The current economic crisis is reshaping the business world in many ways–and one is an increasingly graying workforce. Many workers are deferring retirement because their retirement funds shrank in the stock market meltdown. The end result of an older workforce may well be an escalation in age discrimination complaints–a trend already evident as the Baby Boomers, now in their 50s and 60s, claim they are disproportionately targeted for layoffs. (For analysis of the latest Supreme Court decision affecting Age Discrimination in Employment (ADEA) lawsuits, see “Motivation Action.”)

In February, Watson Wyatt surveyed more than 2,200 active employees to gauge the effect of the economic crisis on Americans’ retirement planning. They found that 50 percent of workers age 50 and over now plan to work past age 65. Fifty-four percent of workers aged 50 to 64 who plan to postpone retirement say they will work at least three years longer than expected, and three-quarters of that age group cited the decline in their 401(k) plans as the key reason they will defer retirement.

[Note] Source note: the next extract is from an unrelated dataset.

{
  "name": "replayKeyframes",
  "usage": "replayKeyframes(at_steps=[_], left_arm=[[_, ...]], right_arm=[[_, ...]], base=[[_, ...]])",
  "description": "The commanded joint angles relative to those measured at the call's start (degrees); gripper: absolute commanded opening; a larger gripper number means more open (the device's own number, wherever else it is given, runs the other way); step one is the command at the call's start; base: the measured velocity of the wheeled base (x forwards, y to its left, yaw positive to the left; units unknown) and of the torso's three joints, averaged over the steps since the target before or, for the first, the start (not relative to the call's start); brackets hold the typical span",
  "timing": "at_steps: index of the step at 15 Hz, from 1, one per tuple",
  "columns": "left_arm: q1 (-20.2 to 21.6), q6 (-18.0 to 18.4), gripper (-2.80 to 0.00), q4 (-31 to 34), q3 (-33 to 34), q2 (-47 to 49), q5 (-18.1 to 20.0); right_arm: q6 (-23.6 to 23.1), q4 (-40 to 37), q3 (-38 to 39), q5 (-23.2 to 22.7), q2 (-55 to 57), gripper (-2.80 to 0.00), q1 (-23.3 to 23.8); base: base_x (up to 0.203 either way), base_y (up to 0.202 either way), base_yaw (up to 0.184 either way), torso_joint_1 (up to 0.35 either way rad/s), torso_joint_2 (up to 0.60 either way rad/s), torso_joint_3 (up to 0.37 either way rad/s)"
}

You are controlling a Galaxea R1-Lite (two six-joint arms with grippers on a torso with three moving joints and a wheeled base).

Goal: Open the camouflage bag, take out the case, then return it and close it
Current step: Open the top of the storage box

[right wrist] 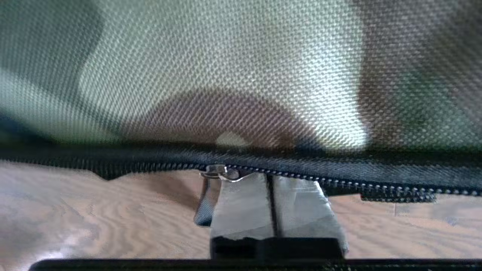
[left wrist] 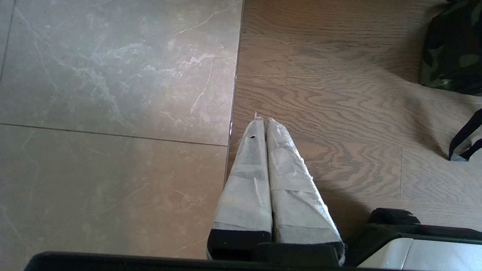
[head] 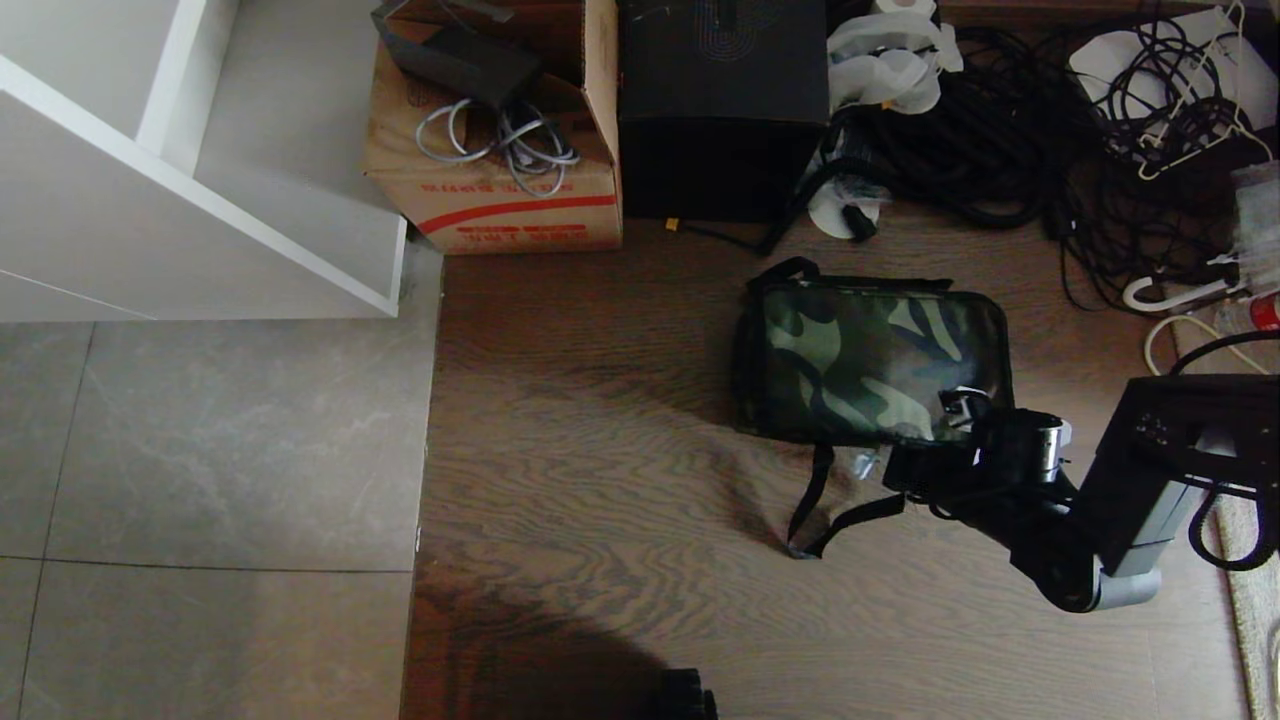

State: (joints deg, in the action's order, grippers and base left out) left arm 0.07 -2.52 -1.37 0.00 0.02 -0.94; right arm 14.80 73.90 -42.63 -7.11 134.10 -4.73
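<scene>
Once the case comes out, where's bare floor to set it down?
Wood floor between the camouflage bag and the grey tiles is bare. Behind the bag it's crowded: cardboard carton, black box, tangled cables.

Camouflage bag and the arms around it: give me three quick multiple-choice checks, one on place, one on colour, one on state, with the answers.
1. The camouflage bag lies on:
A. grey tile
B. wood floor
C. the white shelf

2. The stripe on the cardboard carton is:
A. red
B. blue
C. green

3. The right gripper has its jaws:
A. wide open over the bag
B. shut at the zipper
C. shut on the shoulder strap

Answers: 1 B, wood grain surrounds the bag; 2 A, a red band crosses the carton's front; 3 B, the right wrist view shows both jaws together at the zipper line beside the metal slider. The left gripper hangs shut, away from the bag.
</scene>
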Motion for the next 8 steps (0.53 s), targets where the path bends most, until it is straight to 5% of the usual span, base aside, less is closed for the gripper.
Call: replayKeyframes(at_steps=[1,8], left_arm=[[-0.1,0.0,-2.80,0.0,0.5,0.0,0.0],[0.0,0.0,-2.80,0.0,0.5,0.0,0.0]], right_arm=[[0.0,0.5,0.9,-0.1,-0.4,-2.80,0.0],[-0.6,0.0,6.5,-1.1,-6.1,-2.80,0.4]], base=[[0.000,0.000,0.000,0.000,0.00,0.000],[0.000,0.000,0.000,0.000,0.00,0.000]])
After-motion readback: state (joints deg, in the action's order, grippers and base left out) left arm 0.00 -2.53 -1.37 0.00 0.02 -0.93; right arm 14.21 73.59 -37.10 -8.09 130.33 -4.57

Meanwhile, the EEOC reported almost 25,000 age discrimination claims filed in fiscal year 2008, a 29 percent increase over the previous year. Acting EEOC Chairman Stuart Ishimaru linked that to employers who hold negative stereotypes of older workers, underestimate their contributions to the enterprise and disproportionately select them for layoffs.

But Gregg Lemley, a shareholder at Ogletree Deakins, sees a different pattern in the spike in age discrimination claims. Lemley says that in a recession, employers look for the way to maximize their savings, with layoffs often resulting.

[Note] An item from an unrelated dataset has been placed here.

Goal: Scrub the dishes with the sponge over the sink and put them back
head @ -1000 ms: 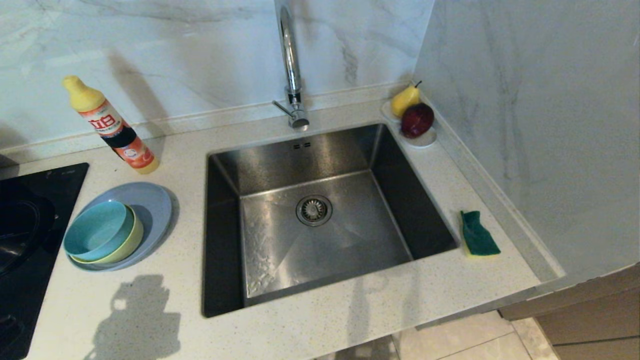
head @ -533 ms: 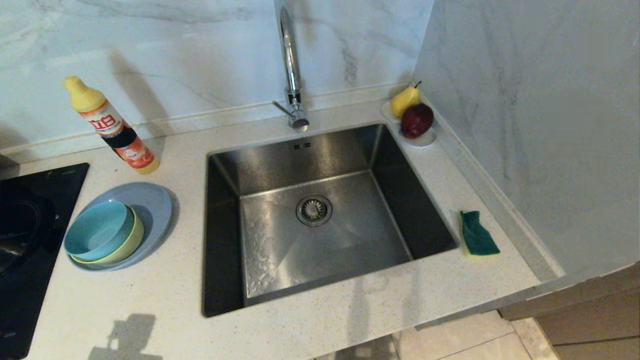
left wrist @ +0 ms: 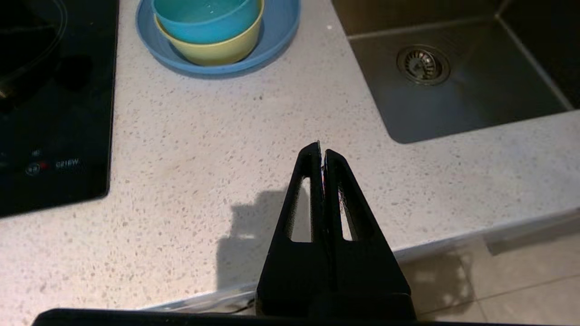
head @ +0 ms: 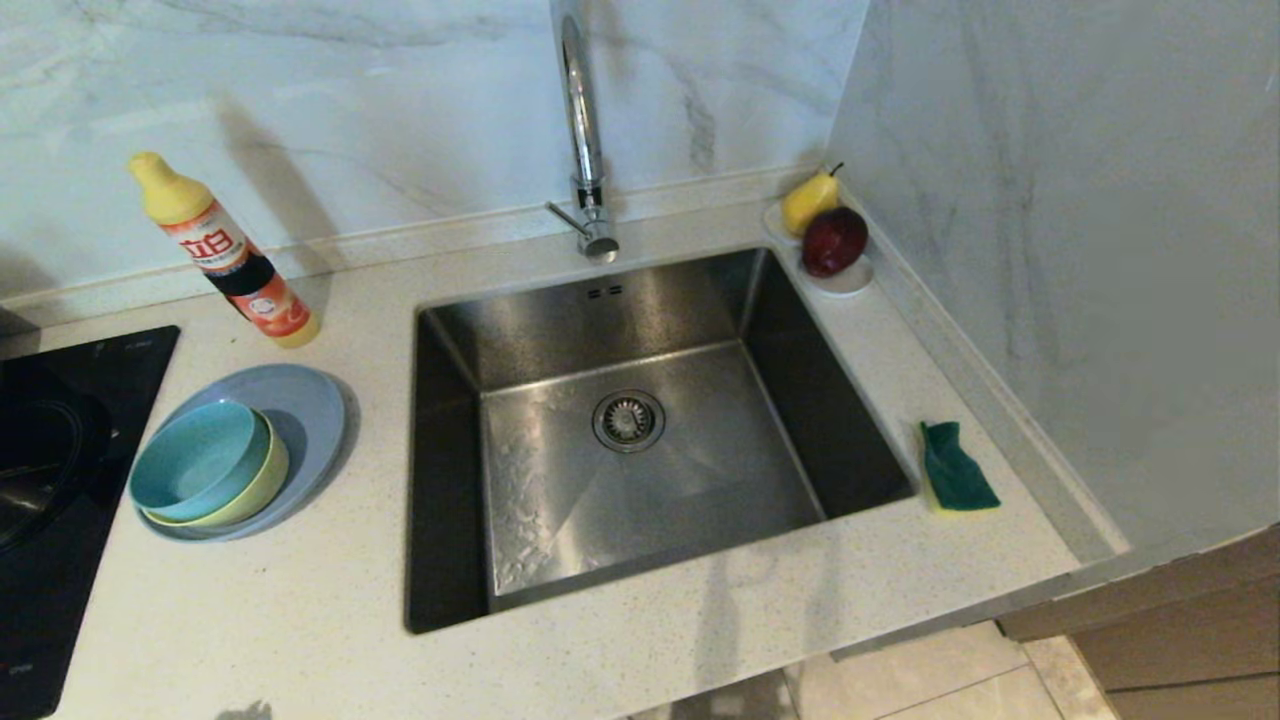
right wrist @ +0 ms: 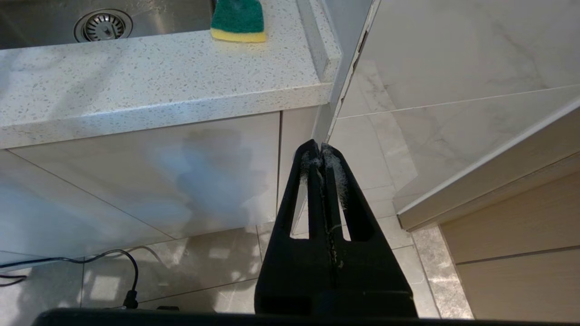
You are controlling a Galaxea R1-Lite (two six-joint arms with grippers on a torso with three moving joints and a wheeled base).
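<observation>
A teal-blue bowl (head: 190, 463) nests in a yellow bowl (head: 262, 482), both on a grey-blue plate (head: 310, 410) left of the sink (head: 640, 480). The stack also shows in the left wrist view: teal bowl (left wrist: 206, 18), yellow bowl (left wrist: 215, 50), plate (left wrist: 281, 27). The sponge (head: 955, 468), green side up, lies on the counter right of the sink, and the sponge (right wrist: 238, 18) shows in the right wrist view too. My left gripper (left wrist: 321, 147) is shut and empty above the counter's front edge. My right gripper (right wrist: 318, 147) is shut and empty, low in front of the cabinet. Neither gripper shows in the head view.
A detergent bottle (head: 225, 250) stands behind the plate. A black hob (head: 60, 450) lies at the far left. A white dish (head: 850, 280) with a pear (head: 808, 200) and a dark red fruit (head: 833, 240) sits in the back right corner. The tap (head: 582, 130) rises behind the sink; a wall (head: 1080, 250) closes the right.
The left arm's shadow on the front left counter has slid toward the front edge and almost left the head view. Dishes and sponge have not moved.
</observation>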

“When trying to cut payroll costs, they look to the highest salaries, and those frequently correlate with age,” he says. “The bottom line is, even if the employer has completely innocent motives, often layoffs will hit older workers more than younger workers. Those who get laid off look in the mirror and say, ‘What can I sue over?’ and age will be one of those reasons. So you will always see an uptick in age discrimination claims in an economic downturn.”

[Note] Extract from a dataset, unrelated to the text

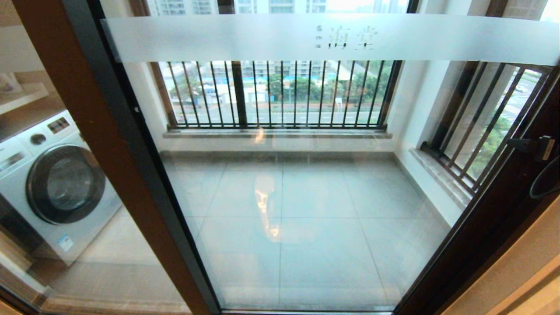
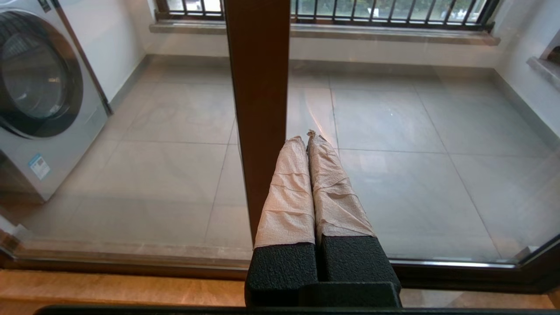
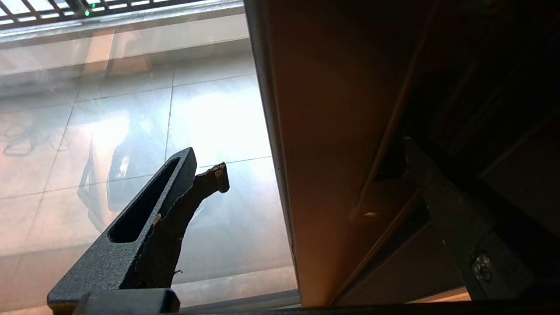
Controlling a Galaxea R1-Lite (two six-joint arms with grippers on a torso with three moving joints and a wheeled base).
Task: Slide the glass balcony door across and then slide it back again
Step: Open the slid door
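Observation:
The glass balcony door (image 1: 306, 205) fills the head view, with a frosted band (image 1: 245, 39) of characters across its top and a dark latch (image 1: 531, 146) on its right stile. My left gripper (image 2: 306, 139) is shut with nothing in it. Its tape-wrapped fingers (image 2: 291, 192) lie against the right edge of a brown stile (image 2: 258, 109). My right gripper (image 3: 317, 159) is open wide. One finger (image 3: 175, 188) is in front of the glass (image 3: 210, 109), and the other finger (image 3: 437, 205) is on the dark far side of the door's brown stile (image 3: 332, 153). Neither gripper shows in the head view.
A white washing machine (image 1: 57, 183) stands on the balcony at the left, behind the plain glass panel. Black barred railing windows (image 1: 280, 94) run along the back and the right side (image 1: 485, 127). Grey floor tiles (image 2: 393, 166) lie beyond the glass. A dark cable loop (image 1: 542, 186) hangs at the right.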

The fact that more employees feel compelled to work longer because their retirement funds have shrunk could aggravate the situation. Lemley notes that employers frequently offer early retirement packages as a way to trim the payroll before resorting to layoffs. But workers who feel they must extend their working years won’t be as willing to take such a package, so layoffs are likely to follow, with the resulting risk of class action age discrimination litigation.

Additionally, he adds, employees who stay on the job only because they need the money may not perform up to standards.

“You could end up with employees who have mentally checked out and who are staying around for the paycheck even though their heart is not in it,” he says. “An individual like that who is fired [for poor performance] may feel backed into a corner by his economic situation and may be more likely to file an individual lawsuit.”

Michael Duffee, a partner at Ford & Harrison, advises employers to think about how a jury will view the facts behind a layoff or an individual termination involving older workers.

“At the end of the day in a termination, if you have bad facts, you have bad facts,” he says. “If you are an employer dealing with people in the protected age group, you need to look realistically at how a third party will look at what you did. How did you treat this person? Can you defend it as a practical matter? If you can’t pass the red face test–if you can’t argue your case without your face turning red–you have a problem.”